Dean Devlin and Roland Emmerich’s “Independence Day” remains one of the biggest summer films of the 1990s, thanks to a blend of big budget special effects, a clever sci-fi story, as well as an entertaining ensemble cast – including a young Will Smith. Interest in a followup remained high among fans for years, so its surprising it took 20th Century Fox, and Roland Emmerich this long to make one.
As a fan of ID4, I was looking forward to the sequel as well, but sadly, “Independence Day: Resurgence,” is about seventeen years too late. This bloated CGI fest of a movie offers little, aside from a few familiar characters. The concept of humanity spending two decades combining alien tech with our own, and fighting small bands of surviving aliens is an interesting starting point, and frankly would have made for a better sequel. Yet, very little come of this, and the good ideas are never truly developes.
Resurgence is nothing more than a shallow attempt at recreating what worked in ID4. This time though, with bigger explosions and wider alien ships. In trying to expand the ID4 mythology, Roland Emmerich gets lost in his own head. in the original “Independence Day” Emmerich took his time unfolding his alien mystery and developing his large cast of characters, as well as the stakes, so that every sacrifice the characters made, was impactful to the overall plot.
In the sequel, some of the heroes we enjoyed in 1996 are turned into cartoonish shells of what they used to be, and then they’re swallowed-up in the CGI mayhem without us caring what happens to them. This is probably why the film’s emotional and action climax fell completely flat with the audience I saw the movie with.

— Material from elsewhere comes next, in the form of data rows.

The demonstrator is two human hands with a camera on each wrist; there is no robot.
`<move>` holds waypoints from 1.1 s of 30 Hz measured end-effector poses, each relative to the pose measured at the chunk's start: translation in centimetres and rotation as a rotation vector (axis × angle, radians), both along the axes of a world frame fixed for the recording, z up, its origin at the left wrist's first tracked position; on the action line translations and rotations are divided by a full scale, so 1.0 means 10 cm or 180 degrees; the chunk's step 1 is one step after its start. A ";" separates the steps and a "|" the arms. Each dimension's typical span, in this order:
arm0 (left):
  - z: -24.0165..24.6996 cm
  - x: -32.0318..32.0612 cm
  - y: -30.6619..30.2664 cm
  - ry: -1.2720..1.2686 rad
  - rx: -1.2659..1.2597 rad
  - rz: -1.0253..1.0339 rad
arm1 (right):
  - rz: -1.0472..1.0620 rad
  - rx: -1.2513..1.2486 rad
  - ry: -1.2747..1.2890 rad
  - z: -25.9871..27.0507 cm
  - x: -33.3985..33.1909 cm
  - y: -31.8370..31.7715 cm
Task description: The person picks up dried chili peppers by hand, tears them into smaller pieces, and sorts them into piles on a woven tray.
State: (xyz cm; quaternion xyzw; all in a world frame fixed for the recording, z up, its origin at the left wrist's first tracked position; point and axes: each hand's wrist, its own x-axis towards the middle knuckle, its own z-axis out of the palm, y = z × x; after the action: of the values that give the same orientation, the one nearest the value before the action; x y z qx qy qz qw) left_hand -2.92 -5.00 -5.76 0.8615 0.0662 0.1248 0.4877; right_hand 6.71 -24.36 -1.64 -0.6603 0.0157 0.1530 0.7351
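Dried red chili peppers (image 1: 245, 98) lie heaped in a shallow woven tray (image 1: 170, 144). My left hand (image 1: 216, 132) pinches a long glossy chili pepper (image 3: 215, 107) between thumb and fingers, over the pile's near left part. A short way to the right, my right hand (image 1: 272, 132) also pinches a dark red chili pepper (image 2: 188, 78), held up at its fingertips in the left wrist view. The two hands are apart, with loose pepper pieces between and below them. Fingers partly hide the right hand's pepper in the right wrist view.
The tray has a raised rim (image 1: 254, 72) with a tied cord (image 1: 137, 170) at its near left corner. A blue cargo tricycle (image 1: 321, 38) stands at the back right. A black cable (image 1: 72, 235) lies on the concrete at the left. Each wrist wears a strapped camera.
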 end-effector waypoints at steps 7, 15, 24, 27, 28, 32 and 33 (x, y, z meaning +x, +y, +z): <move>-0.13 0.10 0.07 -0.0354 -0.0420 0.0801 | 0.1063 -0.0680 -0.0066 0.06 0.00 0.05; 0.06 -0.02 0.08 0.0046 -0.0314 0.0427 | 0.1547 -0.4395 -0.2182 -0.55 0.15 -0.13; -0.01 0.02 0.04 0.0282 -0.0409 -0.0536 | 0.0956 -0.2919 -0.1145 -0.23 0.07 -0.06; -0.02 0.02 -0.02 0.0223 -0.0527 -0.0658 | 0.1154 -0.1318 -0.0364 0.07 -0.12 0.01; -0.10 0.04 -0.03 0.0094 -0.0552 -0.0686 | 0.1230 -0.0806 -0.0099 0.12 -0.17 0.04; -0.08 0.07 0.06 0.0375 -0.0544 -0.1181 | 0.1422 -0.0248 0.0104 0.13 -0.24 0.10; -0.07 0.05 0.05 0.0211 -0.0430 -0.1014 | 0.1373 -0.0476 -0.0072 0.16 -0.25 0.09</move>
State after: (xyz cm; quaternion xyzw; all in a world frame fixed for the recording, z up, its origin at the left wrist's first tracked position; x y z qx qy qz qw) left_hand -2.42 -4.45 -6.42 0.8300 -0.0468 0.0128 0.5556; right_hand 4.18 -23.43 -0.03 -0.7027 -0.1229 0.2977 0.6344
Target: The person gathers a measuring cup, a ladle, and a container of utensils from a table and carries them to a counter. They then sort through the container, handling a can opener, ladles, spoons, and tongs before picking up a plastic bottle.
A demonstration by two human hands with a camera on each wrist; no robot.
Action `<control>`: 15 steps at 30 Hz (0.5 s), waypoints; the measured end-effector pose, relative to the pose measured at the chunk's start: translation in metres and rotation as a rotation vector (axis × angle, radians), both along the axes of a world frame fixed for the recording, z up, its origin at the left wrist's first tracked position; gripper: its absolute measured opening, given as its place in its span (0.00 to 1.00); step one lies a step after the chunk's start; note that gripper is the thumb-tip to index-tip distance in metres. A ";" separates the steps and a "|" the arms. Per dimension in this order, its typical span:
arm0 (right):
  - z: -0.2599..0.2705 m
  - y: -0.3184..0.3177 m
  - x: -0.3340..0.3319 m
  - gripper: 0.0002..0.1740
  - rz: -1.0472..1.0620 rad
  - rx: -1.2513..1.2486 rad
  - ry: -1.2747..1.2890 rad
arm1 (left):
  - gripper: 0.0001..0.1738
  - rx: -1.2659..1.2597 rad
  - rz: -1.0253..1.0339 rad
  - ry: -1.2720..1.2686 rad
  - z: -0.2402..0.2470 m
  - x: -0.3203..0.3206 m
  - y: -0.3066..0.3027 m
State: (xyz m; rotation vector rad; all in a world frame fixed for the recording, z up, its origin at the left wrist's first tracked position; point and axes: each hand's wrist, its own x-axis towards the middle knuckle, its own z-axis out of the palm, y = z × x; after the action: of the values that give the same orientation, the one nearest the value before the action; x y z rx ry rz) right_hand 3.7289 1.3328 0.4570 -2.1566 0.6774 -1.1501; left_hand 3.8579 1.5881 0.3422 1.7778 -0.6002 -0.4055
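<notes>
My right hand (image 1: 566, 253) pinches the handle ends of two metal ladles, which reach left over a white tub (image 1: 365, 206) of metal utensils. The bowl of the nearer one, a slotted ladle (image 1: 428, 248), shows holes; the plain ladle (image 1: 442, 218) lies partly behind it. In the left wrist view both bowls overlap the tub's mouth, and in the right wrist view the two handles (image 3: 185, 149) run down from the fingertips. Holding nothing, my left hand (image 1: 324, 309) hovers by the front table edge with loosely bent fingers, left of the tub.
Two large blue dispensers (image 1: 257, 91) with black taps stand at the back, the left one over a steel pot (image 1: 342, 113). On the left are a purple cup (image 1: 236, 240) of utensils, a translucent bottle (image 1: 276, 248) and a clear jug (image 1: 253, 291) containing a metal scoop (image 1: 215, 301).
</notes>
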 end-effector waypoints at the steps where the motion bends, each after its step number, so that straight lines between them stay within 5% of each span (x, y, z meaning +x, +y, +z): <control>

The only good things in IDR are Jeff Goldblum, his dad (Judd Hirsch), and maybe Bill Pullman’s daughter, but that’s a big maybe. Other than them, nothing else worked for me in the sequel. Not the characters, not the plot, and not even the action which was one of ID4’s best things.
The new generation of hot-shot pilots don’t fare much better. They’re lead by newcomer, Jake Morrison (Liam Hemsworth), Rain Lao (Angelababy), and Hiller’s now grown step-son, Dylan (Jessie T. Usher not Ross Bagley). I don’t know who Jessie T. Usher is, but I do feel bad for the guy because I’m guessing he was told what to do
He spends most of the movie playing second fiddle to Liam Hemsworth, even in the action scenes. And when Usher is given solo screen time, he spends it doing a poor man’s imitation of Will Smith. Right down to a carbon copy of Smith’s “Noooooo!” moment from ID4 when someone dies.
Some other players in “Independence Day: Resurgence” are Sela Ward, who really deserves better parts, and Vivica A. Fox who has been promoted from stripper to doctor and is in Resurgence for about three minutes. Even Robert Loggia pops up in one scene, but I think his face was CGId on someone elses body.
And by the way: those are not the only characters in the movie. I left out at least three (probably more) because I couldn’t think of anything to write about them.
At the end of the day, Resurgence has too many characters, and the screenplay doesn’t give many of them anything to do. And when you think you’ve met all the film’s characters, you then meet a car load of random kids and then a bus load of random kids who are basically there so Judd Hirsch has someone to talk to and save.
Watch the original “Independence Day” today, and that movie is still both creepy and exhilarating because it was set in a familiar world. And t was a simple underdog tale of ill-equipped planet fighting back against a faceless and over-powered conquerer.
Not to mention that the first movie had a story and cast you could easily cheer for, while “Independence Day: Resurgence,” has none of that.